**Exercise goal**
Restate word for word the lines of the records below, starting at the line that contains "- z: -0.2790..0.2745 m" and ending at the line that contains "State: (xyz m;", with both of those lines included and nothing else.

──────── Exercise data ────────

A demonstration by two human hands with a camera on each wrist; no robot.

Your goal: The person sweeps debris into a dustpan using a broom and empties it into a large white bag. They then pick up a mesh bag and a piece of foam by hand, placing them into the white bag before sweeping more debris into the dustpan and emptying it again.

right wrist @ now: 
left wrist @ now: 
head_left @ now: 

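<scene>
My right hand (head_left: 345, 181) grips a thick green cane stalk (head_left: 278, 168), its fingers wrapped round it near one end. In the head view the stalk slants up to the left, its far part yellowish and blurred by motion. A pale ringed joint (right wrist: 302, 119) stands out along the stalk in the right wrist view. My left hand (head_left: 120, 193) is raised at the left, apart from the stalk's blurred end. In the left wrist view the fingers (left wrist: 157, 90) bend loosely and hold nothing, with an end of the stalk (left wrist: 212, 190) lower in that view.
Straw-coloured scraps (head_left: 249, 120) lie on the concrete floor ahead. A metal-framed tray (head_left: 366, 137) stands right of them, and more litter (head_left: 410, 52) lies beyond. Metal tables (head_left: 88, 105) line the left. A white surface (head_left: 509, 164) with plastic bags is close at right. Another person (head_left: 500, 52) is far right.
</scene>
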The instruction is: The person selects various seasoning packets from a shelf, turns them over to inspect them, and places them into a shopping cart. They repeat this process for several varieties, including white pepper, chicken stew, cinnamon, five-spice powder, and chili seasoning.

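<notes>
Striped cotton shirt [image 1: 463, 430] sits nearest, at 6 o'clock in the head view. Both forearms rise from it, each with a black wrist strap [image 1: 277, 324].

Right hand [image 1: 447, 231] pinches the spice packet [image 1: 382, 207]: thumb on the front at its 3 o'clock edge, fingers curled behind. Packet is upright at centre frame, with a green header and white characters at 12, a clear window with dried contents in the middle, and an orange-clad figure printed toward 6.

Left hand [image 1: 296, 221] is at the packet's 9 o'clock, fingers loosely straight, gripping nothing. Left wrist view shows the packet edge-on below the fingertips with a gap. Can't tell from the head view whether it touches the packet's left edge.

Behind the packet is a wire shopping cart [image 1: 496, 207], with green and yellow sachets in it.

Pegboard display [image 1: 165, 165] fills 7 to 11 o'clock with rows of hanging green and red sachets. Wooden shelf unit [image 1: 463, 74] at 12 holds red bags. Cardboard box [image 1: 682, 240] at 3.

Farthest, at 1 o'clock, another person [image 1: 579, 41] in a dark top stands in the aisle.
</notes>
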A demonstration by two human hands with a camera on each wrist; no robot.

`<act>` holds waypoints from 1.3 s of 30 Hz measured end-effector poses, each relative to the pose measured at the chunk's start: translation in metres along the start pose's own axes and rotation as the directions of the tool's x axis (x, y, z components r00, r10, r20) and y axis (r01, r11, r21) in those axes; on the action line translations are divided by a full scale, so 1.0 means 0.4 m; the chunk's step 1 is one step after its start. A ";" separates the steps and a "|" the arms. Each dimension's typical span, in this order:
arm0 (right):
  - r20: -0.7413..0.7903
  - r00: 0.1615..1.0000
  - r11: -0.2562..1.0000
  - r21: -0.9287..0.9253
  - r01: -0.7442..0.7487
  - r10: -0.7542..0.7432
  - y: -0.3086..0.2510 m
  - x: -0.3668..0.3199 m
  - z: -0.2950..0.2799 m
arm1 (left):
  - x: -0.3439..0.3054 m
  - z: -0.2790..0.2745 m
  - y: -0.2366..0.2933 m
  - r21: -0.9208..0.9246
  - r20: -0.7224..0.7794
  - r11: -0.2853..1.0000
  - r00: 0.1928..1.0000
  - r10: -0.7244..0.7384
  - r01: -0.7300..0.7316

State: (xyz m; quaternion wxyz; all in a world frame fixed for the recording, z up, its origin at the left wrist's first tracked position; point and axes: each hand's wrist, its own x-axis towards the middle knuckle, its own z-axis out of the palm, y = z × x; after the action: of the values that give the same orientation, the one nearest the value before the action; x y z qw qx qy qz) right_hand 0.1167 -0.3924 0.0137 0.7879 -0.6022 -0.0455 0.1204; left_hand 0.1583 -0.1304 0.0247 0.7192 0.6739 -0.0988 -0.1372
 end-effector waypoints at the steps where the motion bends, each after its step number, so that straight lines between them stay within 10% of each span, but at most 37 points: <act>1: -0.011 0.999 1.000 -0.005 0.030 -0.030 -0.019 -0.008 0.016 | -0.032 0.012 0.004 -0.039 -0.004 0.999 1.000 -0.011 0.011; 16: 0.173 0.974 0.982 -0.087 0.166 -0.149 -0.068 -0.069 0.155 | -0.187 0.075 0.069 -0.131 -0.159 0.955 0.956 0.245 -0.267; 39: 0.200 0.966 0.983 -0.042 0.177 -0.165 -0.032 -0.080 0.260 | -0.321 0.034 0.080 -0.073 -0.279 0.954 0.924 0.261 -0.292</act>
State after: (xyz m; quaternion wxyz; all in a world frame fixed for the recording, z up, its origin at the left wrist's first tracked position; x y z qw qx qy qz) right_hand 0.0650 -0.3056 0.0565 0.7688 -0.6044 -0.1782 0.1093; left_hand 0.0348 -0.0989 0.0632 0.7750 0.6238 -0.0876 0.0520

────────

**Answer for this exercise**
  - z: -0.2790..0.2745 m
  - y: -0.2366..0.2933 m
  - r21: -0.9208..0.9246
  - r20: -0.7224..0.7794
  - r11: -0.2853..1.0000
  - r00: 0.1928..1.0000
  - r10: -0.7244..0.7384
  - r01: -0.7300..0.7316

State: (xyz m; quaternion wxyz; all in a world frame fixed for the recording, z up, its origin at the left wrist's first tracked position; point and axes: each hand's wrist, its own x-axis towards the middle knuckle, its own z-axis out of the palm, y = z × x; after the action: of the values that give the same orientation, the one nearest the value before the action; x y z qw qx qy qz) right_hand 0.1167 -0.3924 0.0137 0.7879 -0.6022 -0.0455 0.1204; left_hand 0.1583 -0.1304 0.0247 0.7192 0.6739 -0.0988 -0.1372

The answer requires no further additions.